[AD file] Optimize emitted code by matching complex IR patterns
Gustavo Serra Scalet
gustavo.scalet at eldorado.org.br
Mon Oct 31 19:35:08 UTC 2016
Hi Goetz,
> -----Original Message-----
> From: Lindenmaier, Goetz [mailto:goetz.lindenmaier at sap.com]
> Sent: sexta-feira, 28 de outubro de 2016 11:42
> To: Gustavo Serra Scalet <gustavo.scalet at eldorado.org.br>; hotspot-
> compiler-dev at openjdk.java.net
> Subject: RE: [AD file] Optimize emitted code by matching complex IR
> patterns
>
> But matching LoadB and AddP in your picture will probably fail.
>
> The matcher only matches trees or DAGs. Here the problem is that
>
> the AddP has 3 more outs.
Ok, then it seems like no go for this optimization. I see other situations that I'd optimize but all of them have more outs.
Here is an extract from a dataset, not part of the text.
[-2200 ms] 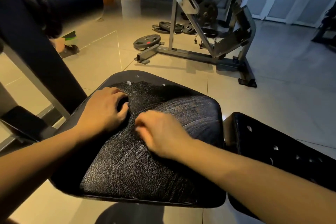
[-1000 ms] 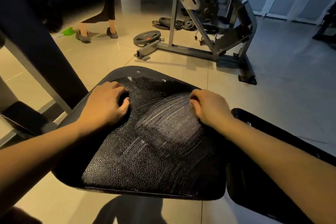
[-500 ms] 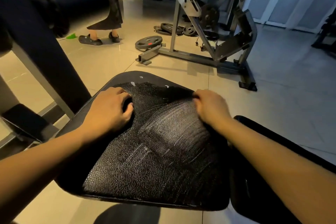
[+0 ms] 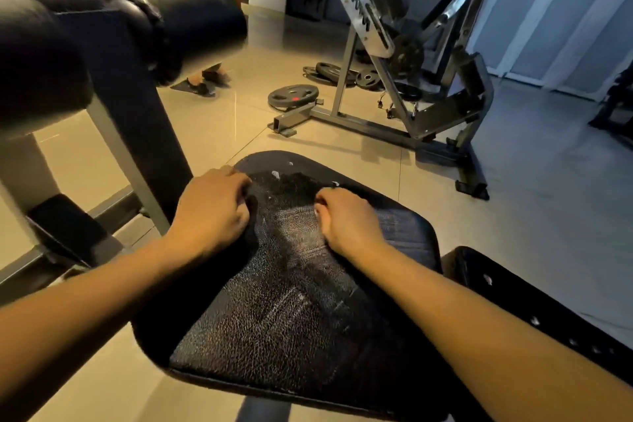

Thanks for pointing that out.
> I think there are some special cases, but
>
> don't remember in detail. We overruled this once for DecodeN, but
>
> it was not a good idea because it increases register pressure (you will
> hold
>
> the narrow oop and the oop in two registers at the same time although
> they
>
> have the exact same bit pattern in 32-bit cOops mode.)
>
>
>
>
>
> You can avoid the nop by just leaving out the size(8) line. It then
> assumes
>
> varying size and checks on every emit.
>
> But maybe you can avoid the 'if' if you already check for constant '0'
> in
>
> the predicate of the operand.
>
>
>
> Best regards,
>
> Goetz.
>
>
>
> From: hotspot-compiler-dev [mailto:hotspot-compiler-dev-
> bounces at openjdk.java.net] On Behalf Of Gustavo Serra Scalet
> Sent: Donnerstag, 27. Oktober 2016 21:35
> To: hotspot-compiler-dev at openjdk.java.net
> Subject: [AD file] Optimize emitted code by matching complex IR patterns
>
>
>
> Hi,
>
>
>
> I wanted to match this set of selected nodes:
>
>
>
>
>
> Which basically is, for ppc, doing an "add" followed by a "lbz".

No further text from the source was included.